Prashant Kumar answered . 2025-03-27 23:14:26

% I need some help with NN because I don't understand what happened. One % hidden layer, I=4, H=1:20, O=1. I run each net architecture 10 times % with different initial weights (left default initnw). I have in total % 34 datasets

 Do you mean data points N = 34?

It typically takes ~ 10 to 30 data points per dimension to

adequately characterize a distribution. For a 4-D distribution I'd recommend

 40 <~ Ntrn <~ 120

% which were divided 60/20/20 when using Levenberg-Marquadt

 Ntrn = 34-2*round(0.2*34) = 20

 Hub = (20-1)/(4+1+1) = 3.2

indicating you really don't have enough data to adequately characterize a 4-D distribution.

You should consider

 1. Dimensionality reduction
 2. k-fold crossvalidation
 3. Adding new data with the same mean and covariance (stdv + 
correlations) matrix

% algorithm. Mse_goal = 0.01*mean(var(t',1)), i calculate NMSE and R^2, % choose best R^2, for that check performance of each subsample, check % regression plots, check rmse. R^2 is usually around 0,95; R for each % subset 0,98... But when I simulate network with completely new set of % data, estimations deviate quite a lot. It is not because of % extrapolation.
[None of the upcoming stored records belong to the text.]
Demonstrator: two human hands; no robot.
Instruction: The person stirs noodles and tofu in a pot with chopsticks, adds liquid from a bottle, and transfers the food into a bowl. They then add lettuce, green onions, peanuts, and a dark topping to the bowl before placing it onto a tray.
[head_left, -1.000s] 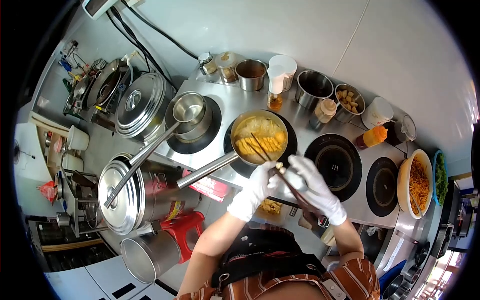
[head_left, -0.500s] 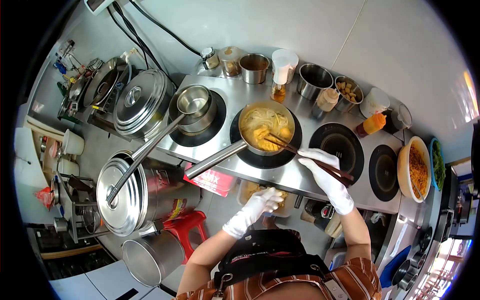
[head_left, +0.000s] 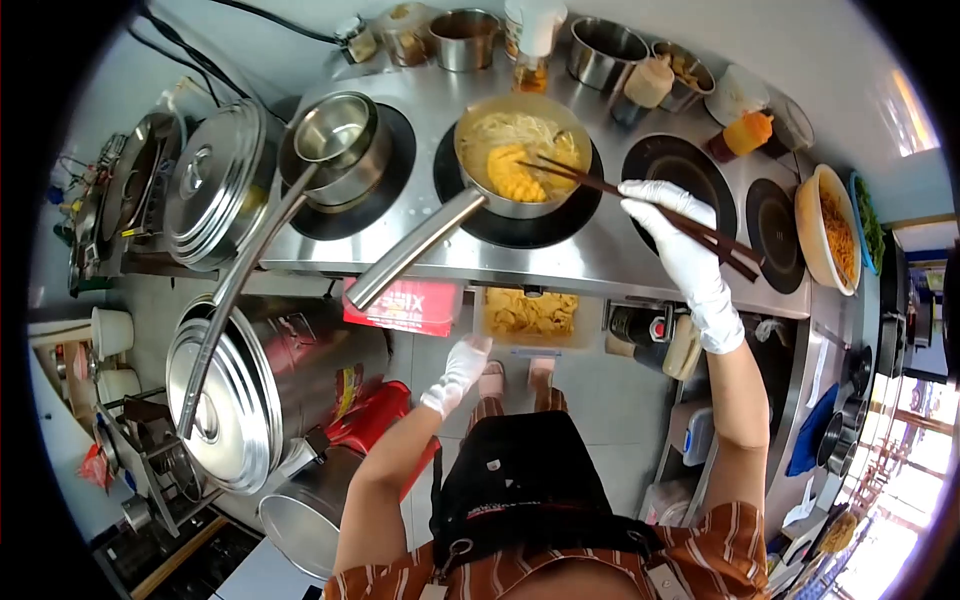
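Note:
My right hand (head_left: 680, 240), in a white glove, is closed around a pair of long dark chopsticks (head_left: 590, 180). Their tips reach into a saucepan (head_left: 462, 150) on a black round hob and touch or nearly touch a bumpy yellow piece of food (head_left: 515, 175). Pale noodles (head_left: 510, 130) lie in broth behind that piece. My left hand (head_left: 460, 375), also gloved, hangs below the counter, left of a clear plastic tub (head_left: 490, 335) of yellow food pieces (head_left: 530, 312). Blur hides how its fingers are set, and I see nothing in it.
On the left hob stands a pot with a long-handled ladle (head_left: 240, 270) across it. Lidded steel pots (head_left: 210, 400) and a red stool (head_left: 375, 425) are at left. Pots and sauce bottles (head_left: 740, 138) line the wall. A bowl of orange shreds (head_left: 815, 225) is at right.
The view has shifted, showing more of the floor and the tub. My left hand has moved down and left, away from the tub. My right hand still holds the chopsticks, now farther right of the pan.

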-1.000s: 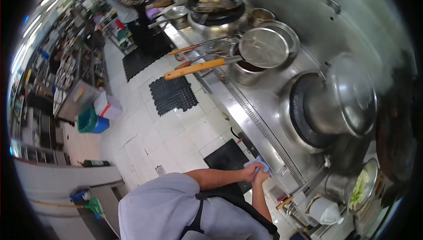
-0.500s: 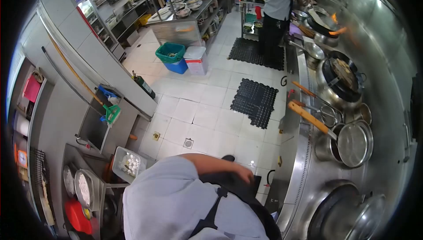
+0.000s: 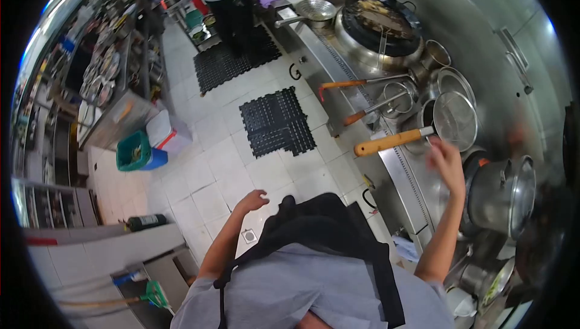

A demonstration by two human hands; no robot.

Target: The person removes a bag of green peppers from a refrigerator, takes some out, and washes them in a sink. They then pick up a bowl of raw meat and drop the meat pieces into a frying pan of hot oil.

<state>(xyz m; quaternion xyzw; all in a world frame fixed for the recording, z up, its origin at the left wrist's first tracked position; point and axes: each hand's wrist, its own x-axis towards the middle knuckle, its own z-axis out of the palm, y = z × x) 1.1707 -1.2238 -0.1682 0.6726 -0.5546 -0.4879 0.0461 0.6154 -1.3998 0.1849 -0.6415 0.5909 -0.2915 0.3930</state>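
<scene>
Head view: the right hand [image 3: 446,161], fingers apart and empty, hovers just right of the strainer [image 3: 454,121], whose wooden handle runs leftward. The left hand [image 3: 252,200], loosely open, hangs well left over the floor.

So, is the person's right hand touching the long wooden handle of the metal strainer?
Cannot tell. In the head view the right hand is motion-blurred just beside the wooden handle; no clear contact or gap shows.
</scene>
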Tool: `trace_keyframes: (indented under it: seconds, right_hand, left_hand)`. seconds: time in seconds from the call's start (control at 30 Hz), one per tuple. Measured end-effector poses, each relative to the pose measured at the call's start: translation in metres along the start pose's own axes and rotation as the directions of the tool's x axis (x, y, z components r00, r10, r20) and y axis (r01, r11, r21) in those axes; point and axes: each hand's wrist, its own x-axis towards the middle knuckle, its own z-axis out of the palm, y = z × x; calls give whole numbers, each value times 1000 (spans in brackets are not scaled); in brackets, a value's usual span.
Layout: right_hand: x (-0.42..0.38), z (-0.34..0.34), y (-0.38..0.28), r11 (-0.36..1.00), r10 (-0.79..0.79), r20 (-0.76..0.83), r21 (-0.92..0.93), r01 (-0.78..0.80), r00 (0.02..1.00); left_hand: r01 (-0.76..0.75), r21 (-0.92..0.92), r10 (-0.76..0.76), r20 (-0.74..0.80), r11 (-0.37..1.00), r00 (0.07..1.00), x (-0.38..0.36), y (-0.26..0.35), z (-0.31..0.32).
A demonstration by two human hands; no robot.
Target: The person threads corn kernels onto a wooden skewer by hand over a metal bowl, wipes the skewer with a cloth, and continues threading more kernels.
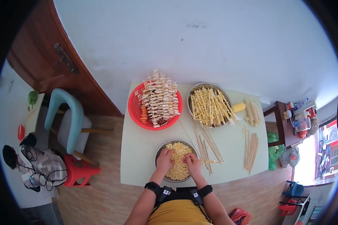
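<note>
Yellow corn kernels [178, 170] fill a metal bowl [157, 152] at the table's front edge. Over the bowl's left part, my left hand [165, 161] has its fingers bent down at the kernels; whether it holds one is too small to tell. My right hand [192, 165], over the bowl's right side, pinches a thin wooden skewer [206, 161] that points out to the right. Loose skewers [201, 146] lie right of the bowl, and another bundle [251, 152] lies farther right. Behind, a metal bowl [190, 108] holds skewers threaded with kernels [210, 105].
A red basin [133, 116] at the back left holds skewers of white pieces [159, 97]. A yellow cob [238, 107] and pale cobs [252, 112] lie at the back right of the table [139, 157]. A blue chair [77, 127] stands left.
</note>
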Motion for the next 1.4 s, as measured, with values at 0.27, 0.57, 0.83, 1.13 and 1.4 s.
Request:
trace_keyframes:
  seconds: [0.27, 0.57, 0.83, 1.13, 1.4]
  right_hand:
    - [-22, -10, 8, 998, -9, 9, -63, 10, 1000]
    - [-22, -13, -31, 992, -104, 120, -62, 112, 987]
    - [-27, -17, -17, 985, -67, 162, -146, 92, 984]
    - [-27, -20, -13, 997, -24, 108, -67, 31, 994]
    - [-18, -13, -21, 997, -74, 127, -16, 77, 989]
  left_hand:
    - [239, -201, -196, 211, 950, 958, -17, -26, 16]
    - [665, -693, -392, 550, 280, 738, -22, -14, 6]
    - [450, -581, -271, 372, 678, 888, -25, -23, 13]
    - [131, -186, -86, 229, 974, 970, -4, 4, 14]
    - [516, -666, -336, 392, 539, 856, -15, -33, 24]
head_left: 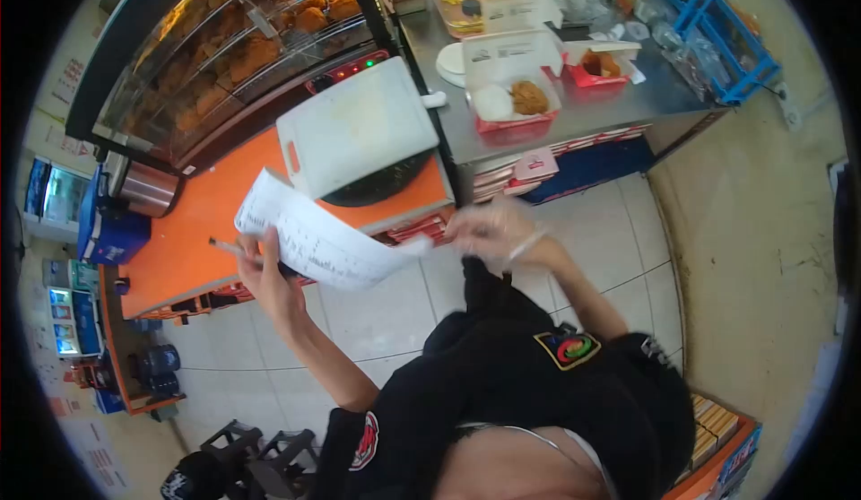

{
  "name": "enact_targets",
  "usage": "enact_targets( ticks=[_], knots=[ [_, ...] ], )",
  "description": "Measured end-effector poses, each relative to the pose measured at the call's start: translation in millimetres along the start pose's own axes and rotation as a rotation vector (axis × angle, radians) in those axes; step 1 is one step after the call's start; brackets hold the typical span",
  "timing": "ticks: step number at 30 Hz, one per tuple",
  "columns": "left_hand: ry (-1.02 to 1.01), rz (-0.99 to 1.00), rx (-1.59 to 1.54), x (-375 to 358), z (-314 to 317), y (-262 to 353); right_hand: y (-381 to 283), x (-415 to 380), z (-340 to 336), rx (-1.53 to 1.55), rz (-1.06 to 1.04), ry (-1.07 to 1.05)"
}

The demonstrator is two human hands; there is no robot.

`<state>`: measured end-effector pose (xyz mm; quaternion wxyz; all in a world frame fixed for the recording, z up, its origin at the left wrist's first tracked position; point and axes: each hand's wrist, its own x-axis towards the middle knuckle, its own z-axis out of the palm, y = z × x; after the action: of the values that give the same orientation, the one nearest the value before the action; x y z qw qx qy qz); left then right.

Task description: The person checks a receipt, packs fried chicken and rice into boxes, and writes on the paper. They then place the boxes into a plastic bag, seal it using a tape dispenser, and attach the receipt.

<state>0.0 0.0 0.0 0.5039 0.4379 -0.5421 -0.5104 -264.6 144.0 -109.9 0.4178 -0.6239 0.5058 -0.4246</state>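
A long white paper slip (314, 240) with lines of dark print or writing curls out in front of me. My left hand (271, 276) is closed on its left part, and a pen (226, 246) sticks out between the same fingers. Past the slip's curled right end is my right hand (502, 231), in a clear plastic glove and smeared by motion, so its fingers are not readable. Behind the slip, a white cutting board (359, 128) with a handle slot lies over a dark round pan (381, 182) on the orange counter (193, 240).
A glass warmer (242, 52) with fried chicken stands at the back left. On the steel table (628, 101) are an open box (516, 123) with rice and fried chicken, a smaller red box (601, 68) and a blue rack (717, 29). Stools (269, 460) stand at lower left.
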Motion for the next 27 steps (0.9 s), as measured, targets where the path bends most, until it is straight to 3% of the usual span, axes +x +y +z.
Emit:
enact_targets(
  ticks=[2, 3, 5, 6, 7, 9, 10, 11, 13, 14, 16, 19, 22, 23, 27],
  knots=[
    [0.046, -0.024, 0.133, -21, -14, 9, 7, 9, -4, 0.181, 0.369, -0.025],
    [0.074, 0.068, -0.114, 60, 57, -63, 31, 97, -116, -0.081, 0.325, 0.000],
    [-0.013, 0.005, 0.012, 66, 76, -67, 6, 140, -120, 0.337, 0.364, 0.072],
    [-0.018, -0.069, 0.015, 72, 99, -63, 16, 161, -111, 0.380, 0.225, 0.020],
    [-0.029, -0.163, 0.026, 81, 120, -62, 14, 176, -106, 0.393, 0.241, 0.025],
    [-0.311, -0.165, 0.016, 106, 133, -88, 1, 193, -102, 0.385, 0.274, 0.022],
    [-0.355, -0.163, -0.057, 119, 148, -90, -1, 202, -106, 0.505, 0.335, 0.199],
    [-0.403, -0.161, -0.138, 129, 169, -89, 3, 205, -113, 0.502, 0.350, 0.220],
    [-0.463, -0.071, -0.286, 137, 222, -74, 14, 209, -137, 0.374, 0.095, 0.648],
    [-0.498, 0.015, -0.282, 142, 245, -79, 17, 208, -150, 0.363, 0.105, 0.676],
    [-0.618, 0.022, -0.248, 148, 279, -88, 22, 201, -178, 0.335, -0.213, 0.977],
    [-0.787, 0.011, -0.295, 146, 336, -85, 24, 172, -233, 0.307, -0.254, 1.069],
    [-0.940, -0.222, -0.392, 146, 391, -77, 32, 139, -288, 0.344, -0.067, 1.095],
    [-0.933, -0.214, -0.389, 146, 410, -80, 35, 131, -307, 0.377, 0.022, 1.113],
    [-0.975, -0.135, -0.494, 146, 504, -98, 65, 109, -395, 0.235, -0.019, 1.130]
  ],
)
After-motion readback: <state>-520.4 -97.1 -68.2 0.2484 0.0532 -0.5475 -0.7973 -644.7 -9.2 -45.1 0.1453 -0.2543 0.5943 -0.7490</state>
 No. It probably is. Your training data subset is insufficiently 
large for 4 dimensions.

 I would begin with minimizing H with dividetrain. Then consider 
k-fold crossvalidation.

% Data are normalized with mapminmax, transfer functions tansig, % purelin. % Trainbr was my first choice actually, since I have small dataset and % trainbr doesn't need validation set (Matlab2015a), but it is awfully % slow. I ran a net with trainbr and we are talking hours versus minutes % with trainlm.

This may be a BUG. Let MATLAB know. What version are you using?

>> ver

% I've read a ton of Greg Heath's posts and tutorials and found very % valuable information there, however, still nothing. I see no way out.

 It typically takes ~ 10 to 30 data points per dimension to adequately 
characterize a distribution,
I suggest calculating the means and stdv for each data set to see how 
much your training data is representative of the total 4-D 
distribution that includes the new datasets. 2 or 3-D 
color coded projections may be helpful.